*EXERCISE REQUIREMENTS*
Copy each line of the following material that has the string "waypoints".
=== Section Start ===
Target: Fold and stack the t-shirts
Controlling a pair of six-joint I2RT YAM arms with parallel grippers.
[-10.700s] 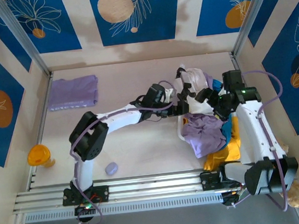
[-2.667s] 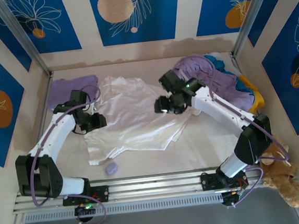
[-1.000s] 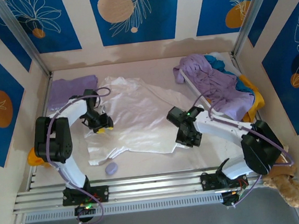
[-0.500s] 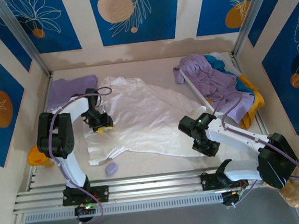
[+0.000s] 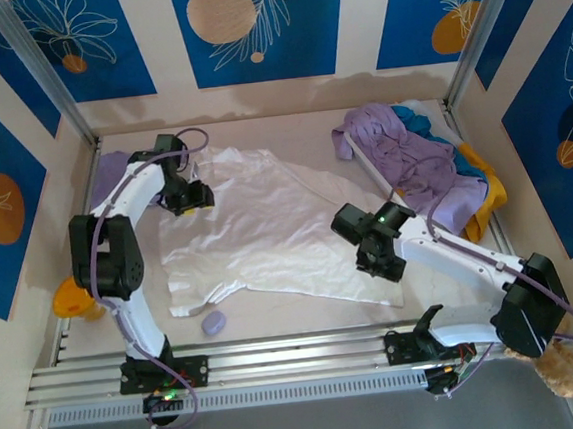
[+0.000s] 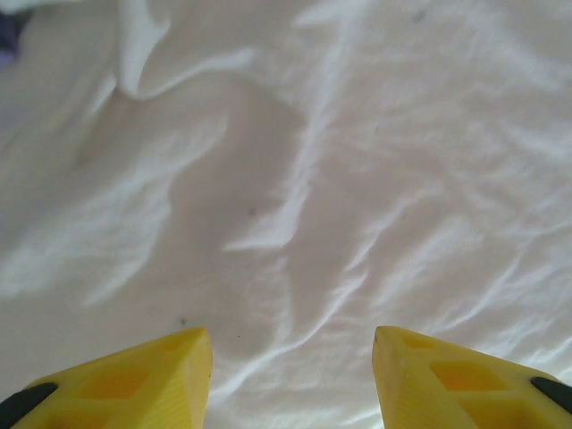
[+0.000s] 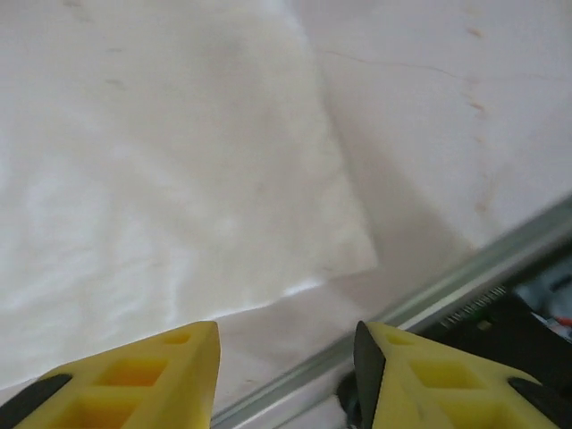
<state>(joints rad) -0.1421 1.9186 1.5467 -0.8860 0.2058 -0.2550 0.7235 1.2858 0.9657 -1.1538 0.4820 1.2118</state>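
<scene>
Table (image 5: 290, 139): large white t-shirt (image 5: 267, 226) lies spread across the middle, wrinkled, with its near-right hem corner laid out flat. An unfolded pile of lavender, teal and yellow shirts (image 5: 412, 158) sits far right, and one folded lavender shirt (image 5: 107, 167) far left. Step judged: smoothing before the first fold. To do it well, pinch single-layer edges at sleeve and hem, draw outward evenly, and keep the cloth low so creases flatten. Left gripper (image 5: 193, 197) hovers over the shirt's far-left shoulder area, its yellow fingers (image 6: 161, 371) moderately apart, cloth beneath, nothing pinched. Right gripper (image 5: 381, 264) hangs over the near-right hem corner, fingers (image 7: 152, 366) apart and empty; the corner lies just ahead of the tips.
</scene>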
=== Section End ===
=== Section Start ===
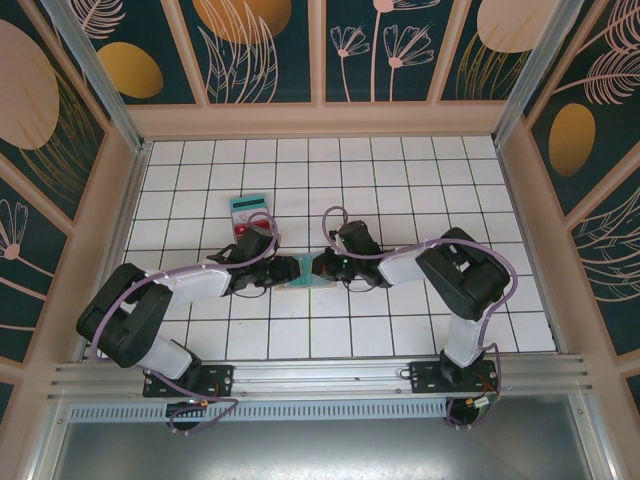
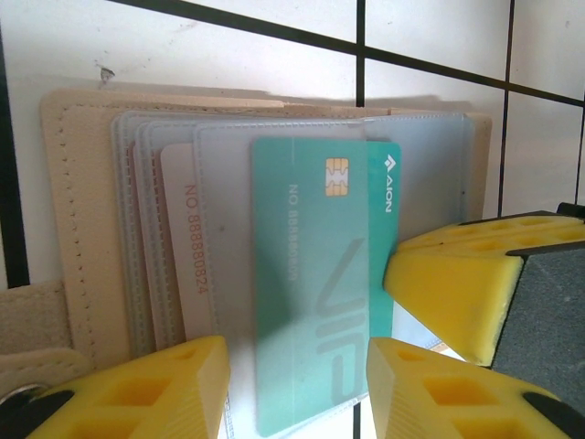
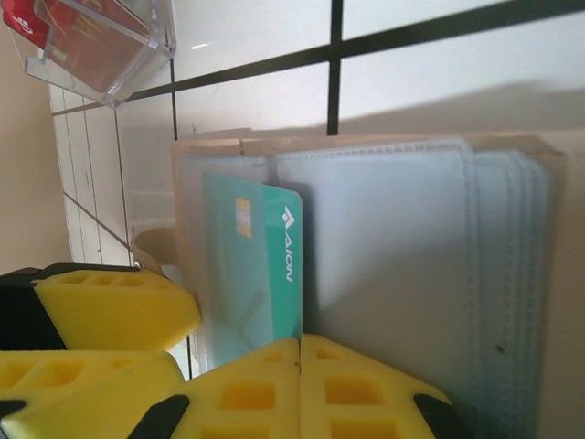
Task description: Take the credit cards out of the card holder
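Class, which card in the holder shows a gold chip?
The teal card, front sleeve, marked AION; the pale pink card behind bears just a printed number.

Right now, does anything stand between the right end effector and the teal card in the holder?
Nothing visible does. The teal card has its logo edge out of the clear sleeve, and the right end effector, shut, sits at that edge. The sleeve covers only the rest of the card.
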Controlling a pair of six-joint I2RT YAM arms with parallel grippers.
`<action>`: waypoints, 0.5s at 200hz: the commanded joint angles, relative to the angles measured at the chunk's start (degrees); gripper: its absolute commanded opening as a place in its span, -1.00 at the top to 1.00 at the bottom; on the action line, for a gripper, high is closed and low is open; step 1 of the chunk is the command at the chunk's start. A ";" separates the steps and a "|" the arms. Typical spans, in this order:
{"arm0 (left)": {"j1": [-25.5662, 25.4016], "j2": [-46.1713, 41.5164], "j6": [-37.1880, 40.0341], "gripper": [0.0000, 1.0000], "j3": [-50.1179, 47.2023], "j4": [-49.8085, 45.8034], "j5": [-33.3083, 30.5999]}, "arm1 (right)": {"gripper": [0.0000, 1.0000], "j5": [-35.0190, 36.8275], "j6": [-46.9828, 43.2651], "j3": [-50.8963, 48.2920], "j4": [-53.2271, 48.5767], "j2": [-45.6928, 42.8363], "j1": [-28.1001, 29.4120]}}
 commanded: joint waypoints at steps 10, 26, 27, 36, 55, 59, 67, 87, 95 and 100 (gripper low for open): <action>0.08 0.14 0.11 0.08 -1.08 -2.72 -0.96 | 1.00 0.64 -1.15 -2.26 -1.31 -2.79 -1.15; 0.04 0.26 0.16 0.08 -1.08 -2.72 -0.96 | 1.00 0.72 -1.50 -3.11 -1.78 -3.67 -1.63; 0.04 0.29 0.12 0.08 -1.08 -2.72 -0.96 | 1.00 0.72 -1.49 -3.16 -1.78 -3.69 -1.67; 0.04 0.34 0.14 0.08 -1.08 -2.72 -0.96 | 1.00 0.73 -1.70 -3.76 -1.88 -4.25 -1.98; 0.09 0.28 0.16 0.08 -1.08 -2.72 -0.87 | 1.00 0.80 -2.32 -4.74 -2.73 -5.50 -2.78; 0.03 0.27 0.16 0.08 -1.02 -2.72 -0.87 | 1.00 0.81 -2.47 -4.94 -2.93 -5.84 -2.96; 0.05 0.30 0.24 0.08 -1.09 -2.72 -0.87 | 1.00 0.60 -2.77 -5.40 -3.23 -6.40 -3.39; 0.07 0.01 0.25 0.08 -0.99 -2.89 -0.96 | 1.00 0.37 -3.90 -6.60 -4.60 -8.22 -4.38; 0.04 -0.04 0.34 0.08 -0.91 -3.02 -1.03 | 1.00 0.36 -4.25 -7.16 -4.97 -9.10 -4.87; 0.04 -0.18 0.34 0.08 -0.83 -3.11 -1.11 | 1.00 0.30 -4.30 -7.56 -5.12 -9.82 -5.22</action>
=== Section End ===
*RESULT OF THIS EXERCISE*
`<action>`: waypoints, 0.5s at 200hz: the commanded joint angles, relative to the angles measured at the chunk's start (degrees); gripper: its absolute commanded opening as a place in its span, -1.00 at the top to 1.00 at the bottom; on the action line, for a gripper, high is closed and low is open; step 1 of the chunk is the command at the chunk's start. A ";" separates the steps and a "|" the arms. Typical spans, in this order:
 commanded: joint waypoints at steps 10, 26, 27, 36, 55, 59, 67, 87, 95 and 100 (gripper low for open): <action>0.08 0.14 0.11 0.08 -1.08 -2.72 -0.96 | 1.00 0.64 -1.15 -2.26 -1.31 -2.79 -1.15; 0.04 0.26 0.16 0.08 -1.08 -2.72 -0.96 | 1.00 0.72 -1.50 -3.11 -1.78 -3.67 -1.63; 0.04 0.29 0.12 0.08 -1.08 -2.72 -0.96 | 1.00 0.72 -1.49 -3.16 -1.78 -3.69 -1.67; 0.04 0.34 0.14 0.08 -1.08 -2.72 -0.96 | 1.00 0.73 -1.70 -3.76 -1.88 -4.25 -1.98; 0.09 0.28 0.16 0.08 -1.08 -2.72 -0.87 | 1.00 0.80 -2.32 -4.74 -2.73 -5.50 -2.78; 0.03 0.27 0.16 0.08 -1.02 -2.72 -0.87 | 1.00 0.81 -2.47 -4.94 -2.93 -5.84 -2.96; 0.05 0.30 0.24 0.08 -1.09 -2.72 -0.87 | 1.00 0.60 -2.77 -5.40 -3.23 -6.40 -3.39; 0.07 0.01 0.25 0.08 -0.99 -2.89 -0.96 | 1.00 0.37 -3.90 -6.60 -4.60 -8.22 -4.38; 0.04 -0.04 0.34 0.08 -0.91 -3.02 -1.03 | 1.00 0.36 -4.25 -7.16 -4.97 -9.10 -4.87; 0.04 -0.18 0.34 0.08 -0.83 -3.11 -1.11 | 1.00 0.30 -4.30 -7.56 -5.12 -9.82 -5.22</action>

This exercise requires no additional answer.